And Christmas is all about gushy feelings and Julie Andrews singing “My Favorite Things.” Deep down I am not immune to this. Songs like “I’ll Be Home for Christmas” and “Have Yourself a Merry Little Christmas” can turn me into 220 pounds of blubbering seal meat.
I also feel like a fifth wheel going anywhere to the point that one Christmas not so long ago, as no immediate family was around, to go see two movies instead of visiting friends.
But this year I decided not to be such a neurotic idiot about it. I even tried skiing when visiting my sister in Lake Tahoe, which is bold for a klutz like me, not caring too much if I fell, as long as it wasn’t on a small child.
Reinforcing how self-centered my “nobody loves me” shtick can be anyway, was seeing some friends on TV with their 22 year old son, who is in a hospital out east, learning how to use an artificial limb and what’s left of his other arm, both of which were blown up in Afghanistan.

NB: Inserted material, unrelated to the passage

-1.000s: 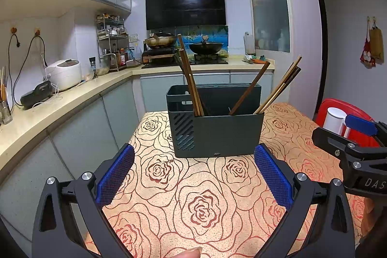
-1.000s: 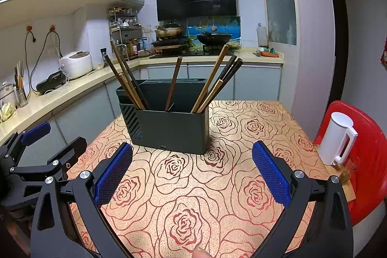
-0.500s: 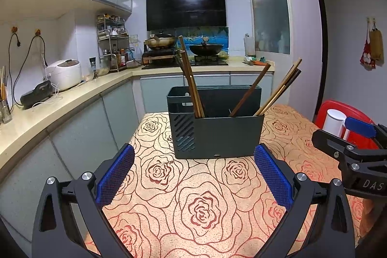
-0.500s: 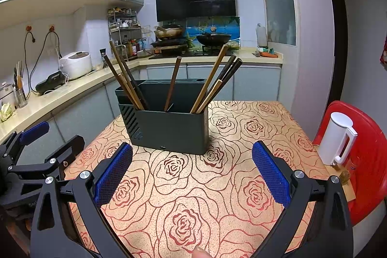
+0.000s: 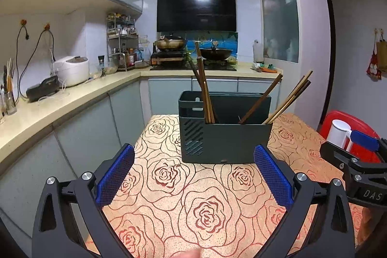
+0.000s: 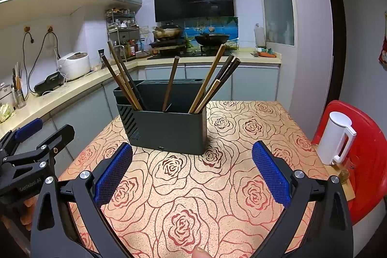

Suddenly that I don’t have anyone next to me in bed every morning, hell any morning, seemed really not such a big deal. Plus, I snore anyway.
Plus, I sure do bitch and moan, but I realized this year, I really do have a good batch of friends.
So back to that four letter word. While the Eskimos may have dozens of words for snow, we only seem to have one for love, with no delineation, but for hot monkey love, which ain’t so bad when you get it either.
But that doesn’t leave a lot of wiggle room when you say it, which means its overused and trite and can make people uncomfortable.
Maybe there should be a word “loke” for when you’re in between falling in love and really liking someone. And another one for how you feel about your friends. And another one for your pets. Or your hobby. Or food.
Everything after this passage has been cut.